Within the lines below, the span from the line with "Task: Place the" to the line with "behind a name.", both ends included, is to be reproduced exactly, with pictures omitted.

Records drawn from a dataset:
Content starts
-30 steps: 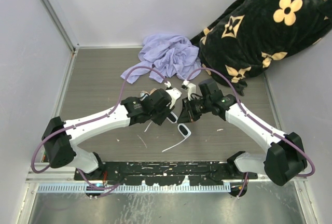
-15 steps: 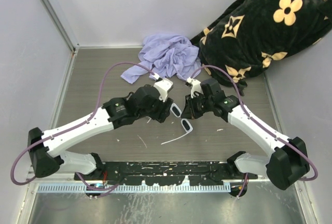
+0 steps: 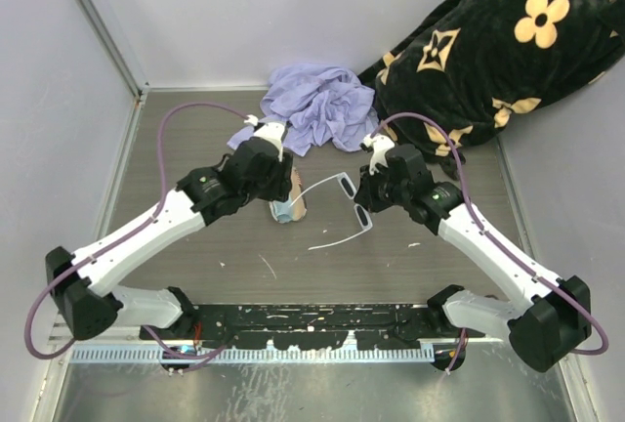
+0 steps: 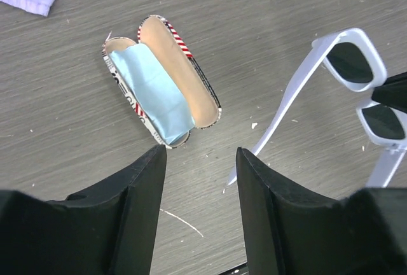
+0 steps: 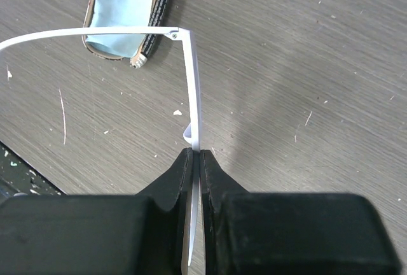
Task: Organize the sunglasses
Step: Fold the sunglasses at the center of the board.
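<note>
Sunglasses [image 3: 348, 188] of this build will be light and somewhat springy. The white frame is thin, the arms are long and slim and will flex or snap if levered, and the dark lenses would smudge or scratch under a pad. The stiffest hold is likely the bridge or the thick front rim, never midway along an arm.

The right hand [image 5: 196, 160] has them there. Its two fingers are shut tight on the front frame between the lenses, which the left wrist view shows as a dark fingertip at the bridge. From that grip the front runs straight out ahead of the fingers. One unfolded arm turns off at the hinge and sweeps away to the hand's left, crossing above the open case [image 4: 184, 77]. A shadow on the desk [image 5: 331, 65] suggests the pair is held off it, though I cannot tell whether the arm tips touch down.

The left hand [image 4: 200, 160] is open and holds nothing. The sunglasses are ahead of it and off to its right, apart from its fingers. The case, with a light-blue cloth [image 4: 152, 87] in one half, lies just ahead of its fingertips.
</note>
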Controlling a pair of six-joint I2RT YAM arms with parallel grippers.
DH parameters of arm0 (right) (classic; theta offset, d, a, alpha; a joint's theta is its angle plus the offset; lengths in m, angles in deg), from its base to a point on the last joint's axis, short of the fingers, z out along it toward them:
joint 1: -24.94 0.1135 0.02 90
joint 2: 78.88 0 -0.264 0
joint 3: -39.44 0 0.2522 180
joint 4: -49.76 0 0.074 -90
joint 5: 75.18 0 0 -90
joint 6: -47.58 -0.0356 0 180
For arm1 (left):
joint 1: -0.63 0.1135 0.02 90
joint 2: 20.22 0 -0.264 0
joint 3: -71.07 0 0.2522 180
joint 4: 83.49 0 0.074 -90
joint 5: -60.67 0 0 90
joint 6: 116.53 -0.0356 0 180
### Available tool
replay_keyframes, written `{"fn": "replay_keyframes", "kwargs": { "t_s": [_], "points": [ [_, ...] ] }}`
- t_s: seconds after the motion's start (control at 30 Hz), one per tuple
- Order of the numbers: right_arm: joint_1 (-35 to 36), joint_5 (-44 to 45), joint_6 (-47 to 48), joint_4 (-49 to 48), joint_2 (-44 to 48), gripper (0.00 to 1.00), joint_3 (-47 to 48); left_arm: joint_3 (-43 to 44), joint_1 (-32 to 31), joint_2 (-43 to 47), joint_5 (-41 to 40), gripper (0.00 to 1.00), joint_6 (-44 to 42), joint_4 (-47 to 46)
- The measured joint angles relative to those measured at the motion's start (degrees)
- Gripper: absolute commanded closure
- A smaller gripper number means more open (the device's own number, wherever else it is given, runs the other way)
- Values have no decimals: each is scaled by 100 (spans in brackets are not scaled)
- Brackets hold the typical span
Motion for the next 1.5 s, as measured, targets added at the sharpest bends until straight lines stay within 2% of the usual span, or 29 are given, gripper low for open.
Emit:
{"fn": "replay_keyframes", "kwargs": {
  "t_s": [0.23,0.63,1.1,1.5],
  "points": [
    [81,168,83,22,0,100,234,243,-2,-778,83,54,-7,76],
    [155,192,61,151,-66,100,376,516,-20,-1224,376,58,-31,31],
    [332,367,-400,144,-339,100,590,1095,-466,-2057,354,63,-28,17],
    [387,525,-981,111,-391,100,590,1410,-719,-2356,315,64,-22,11]
  ]
}}
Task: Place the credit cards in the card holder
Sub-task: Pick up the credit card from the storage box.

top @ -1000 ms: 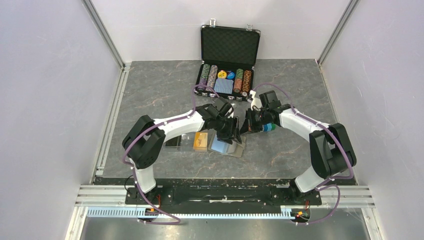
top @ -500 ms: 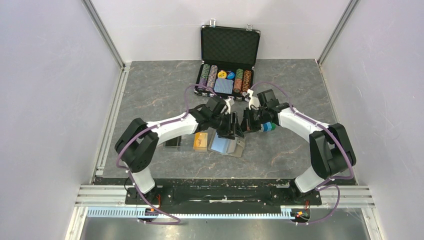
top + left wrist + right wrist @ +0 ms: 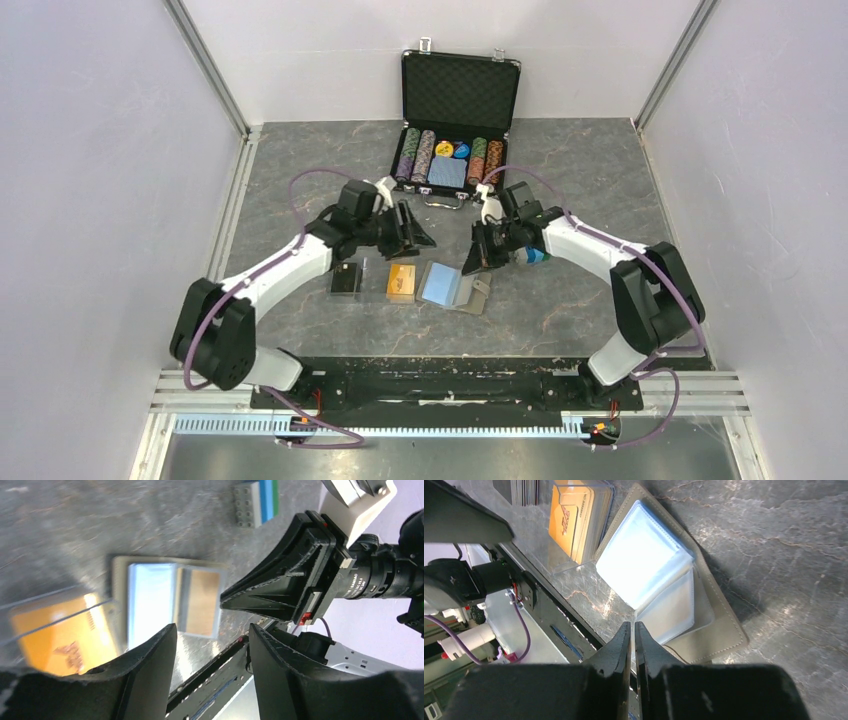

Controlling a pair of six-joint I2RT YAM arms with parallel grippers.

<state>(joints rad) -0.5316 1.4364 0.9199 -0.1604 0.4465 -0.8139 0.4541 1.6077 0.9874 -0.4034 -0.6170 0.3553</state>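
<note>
Lying open, card holder beside orange cards (print illegible).

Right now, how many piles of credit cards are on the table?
2: an orange pile just left of the open wallet, a black pile further left. Cards within each can't be counted.

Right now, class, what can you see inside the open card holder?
The card holder lies open: pale bluish clear sleeves show, with no orange or black card visible in them. Anything beneath the stacked sleeves is hidden.
</note>
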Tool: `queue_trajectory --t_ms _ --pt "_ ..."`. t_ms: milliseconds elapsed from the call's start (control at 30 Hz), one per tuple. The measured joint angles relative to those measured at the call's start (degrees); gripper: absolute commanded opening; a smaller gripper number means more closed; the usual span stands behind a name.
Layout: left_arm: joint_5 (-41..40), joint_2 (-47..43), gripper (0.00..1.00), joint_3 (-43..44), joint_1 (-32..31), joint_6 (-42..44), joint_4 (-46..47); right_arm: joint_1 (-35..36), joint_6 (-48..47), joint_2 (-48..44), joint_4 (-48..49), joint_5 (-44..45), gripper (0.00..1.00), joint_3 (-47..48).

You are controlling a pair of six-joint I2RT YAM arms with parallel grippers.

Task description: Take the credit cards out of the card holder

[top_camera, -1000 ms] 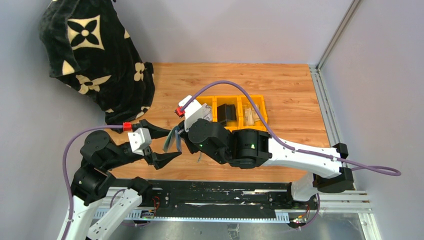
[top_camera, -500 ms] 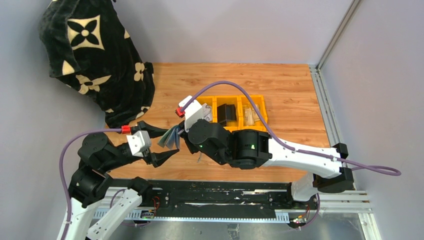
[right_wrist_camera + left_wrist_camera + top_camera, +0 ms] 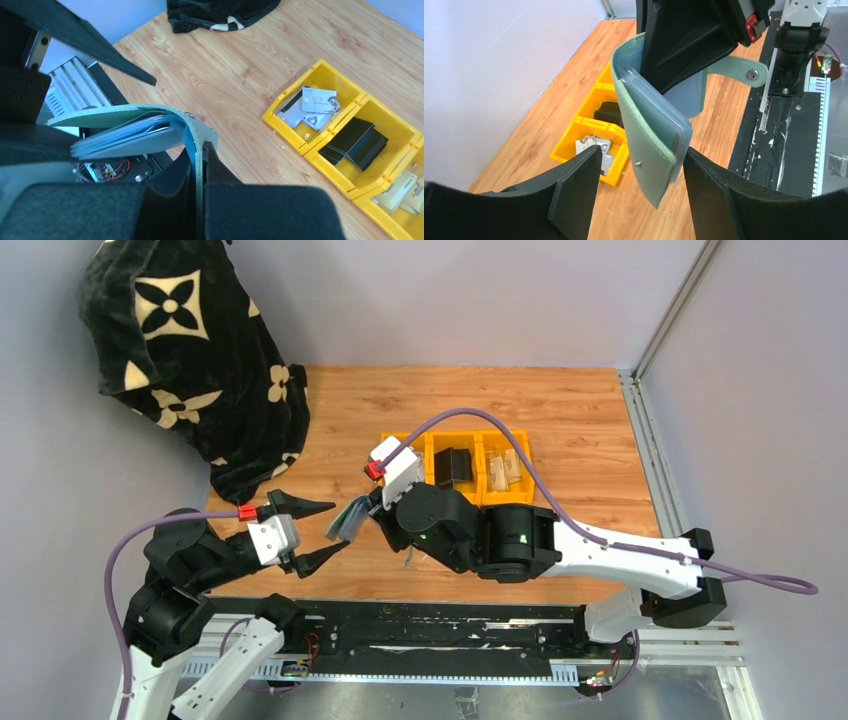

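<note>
My right gripper (image 3: 202,148) is shut on one flap of the sage-green card holder (image 3: 125,116) and holds it up above the table. The holder (image 3: 650,140) hangs half open, its grey-blue inner pockets (image 3: 674,122) fanned out and its closure tab (image 3: 744,71) sticking out sideways. My left gripper (image 3: 641,150) is open, and its two fingers straddle the holder's free end; the right finger (image 3: 704,180) is close to the pocket edges. In the top view the holder (image 3: 347,520) sits between the two grippers. The credit cards in the holder are hidden by the pockets.
Three yellow bins (image 3: 497,495) stand in a row behind the arms. One holds loose cards, among them a VIP card (image 3: 319,100); the middle one holds a black wallet (image 3: 356,142). A black flower-patterned cloth (image 3: 190,350) is heaped at the back left.
My left gripper has drawn back to the left and its jaws have narrowed a little. The right arm has shifted slightly right with the holder, which has fanned open more.
</note>
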Motion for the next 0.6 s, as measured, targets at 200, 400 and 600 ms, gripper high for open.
queue_trajectory --t_ms 200,400,600 --pt "2.27 0.28 0.69 1.92 0.00 2.25 -2.95 0.00 -2.73 -4.57 4.07 -4.55 0.00 -5.40" --pt "7.69 2.27 0.68 3.82 0.00 1.68 -4.72 0.04 -4.68 -5.35 5.84 -9.25 0.00 -5.42" --pt "11.96 4.70 0.65 5.42 0.00 -0.61 -5.33 0.04 -5.84 -5.05 5.88 -13.49 0.00 -5.40"
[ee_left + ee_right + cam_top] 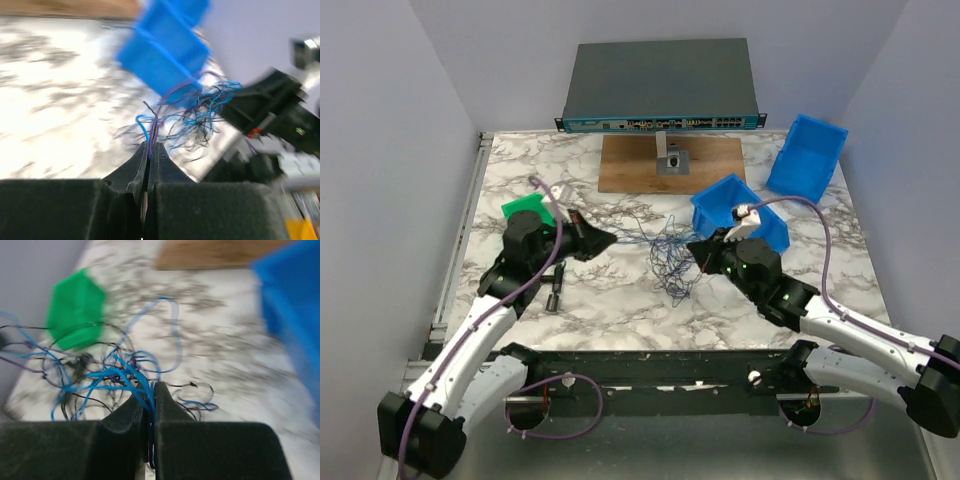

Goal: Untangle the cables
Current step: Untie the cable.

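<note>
From the top view you get the layout. The cables (670, 252) lie on the marble table (620, 300) between your 2 grippers, just in front of the nearer blue bin (725, 205). Thin strands stretch leftward to the left gripper (610, 238), and the right gripper (696, 248) meets the tangle's right edge. That view is too coarse to show how the fingers stand.

The 2 wrist views settle it, though both are blurred. In the left wrist view, the left gripper (149, 148) has its fingers pressed together on a few purple and blue strands. These run up from the tips into the tangle (200, 112), with the other arm's black gripper just beyond it.

In the right wrist view, the right gripper (151, 390) is likewise clamped on several bright blue strands. The loops (115, 372) spread to its left, and the green object (75, 310) and wooden board (215, 252) lie farther off.
</note>
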### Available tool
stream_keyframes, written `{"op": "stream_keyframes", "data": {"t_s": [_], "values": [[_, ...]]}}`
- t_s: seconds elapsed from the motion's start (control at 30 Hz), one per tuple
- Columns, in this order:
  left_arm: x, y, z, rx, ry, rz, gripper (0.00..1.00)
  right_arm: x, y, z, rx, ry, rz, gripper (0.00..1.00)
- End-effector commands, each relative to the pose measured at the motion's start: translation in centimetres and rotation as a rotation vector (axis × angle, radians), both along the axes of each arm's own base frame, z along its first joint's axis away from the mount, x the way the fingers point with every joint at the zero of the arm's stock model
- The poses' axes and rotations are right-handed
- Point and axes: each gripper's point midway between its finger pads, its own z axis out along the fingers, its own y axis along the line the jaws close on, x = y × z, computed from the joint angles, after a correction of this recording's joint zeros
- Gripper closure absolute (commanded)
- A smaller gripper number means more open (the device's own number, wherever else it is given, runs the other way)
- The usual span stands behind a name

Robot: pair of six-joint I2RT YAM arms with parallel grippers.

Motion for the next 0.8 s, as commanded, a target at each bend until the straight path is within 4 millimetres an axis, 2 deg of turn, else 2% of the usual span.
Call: {"op": "stream_keyframes", "data": {"t_s": [0.0,0.07,0.13,0.33,0.4,0.57,0.63,0.67,0.77], "values": [[3.5,9.2,-4.2,0.016,0.140,0.455,1.00,1.4,-14.4,-6.8,-0.306,0.168,-0.735,0.98],[3.6,11.7,-4.8,0.011,0.142,0.567,1.00,0.4,-16.5,-7.8,-0.318,0.211,-0.848,0.90],[3.6,13.4,-5.0,0.012,0.139,0.653,1.00,-0.4,-17.6,-8.4,-0.306,0.237,-0.913,0.90],[3.4,16.0,-4.9,0.019,0.140,0.793,1.00,-0.2,-16.3,-8.7,-0.276,0.262,-0.852,0.94],[3.3,16.7,-5.1,0.033,0.149,0.830,1.00,-0.1,-16.0,-8.6,-0.281,0.267,-0.839,0.99],[3.0,17.5,-5.5,0.056,0.172,0.877,1.00,0.2,-15.1,-8.2,-0.316,0.266,-0.779,0.98],[3.2,17.2,-5.1,0.058,0.141,0.850,1.00,0.4,-14.1,-8.2,-0.346,0.272,-0.715,0.79],[3.4,16.3,-4.9,0.057,0.118,0.792,1.00,0.6,-12.4,-8.3,-0.360,0.279,-0.610,0.68],[3.5,12.6,-4.7,0.037,0.104,0.566,0.98,0.5,-7.2,-7.9,-0.344,0.283,-0.321,0.61]]}}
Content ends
Written reply:
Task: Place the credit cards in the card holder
Sub-task: Pick up the credit card from the storage box.

top @ -1000 ms: 
top @ -500 ms: 
top + left wrist + right wrist @ +0 ms: 

Controlling a pair of six-joint I2RT YAM arms with parallel grippers.

<state>(joints rad) -0.5316 1.4364 0.9199 -0.1604 0.4465 -0.8139 0.4541 1.6077 0.9874 -0.4034 -0.6170 0.3553</state>
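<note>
Lying open, card holder beside orange cards (print illegible).

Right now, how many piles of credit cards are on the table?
2: an orange pile just left of the open wallet, a black pile further left. Cards within each can't be counted.

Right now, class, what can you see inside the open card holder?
The card holder lies open: pale bluish clear sleeves show, with no orange or black card visible in them. Anything beneath the stacked sleeves is hidden.
</note>
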Tool: `queue_trajectory --t_ms _ --pt "_ ..."`. t_ms: milliseconds elapsed from the call's start (control at 30 Hz), one per tuple. The measured joint angles relative to those measured at the call's start (degrees); gripper: absolute commanded opening; a smaller gripper number means more closed; the usual span stands behind a name.

The response to this exercise is done.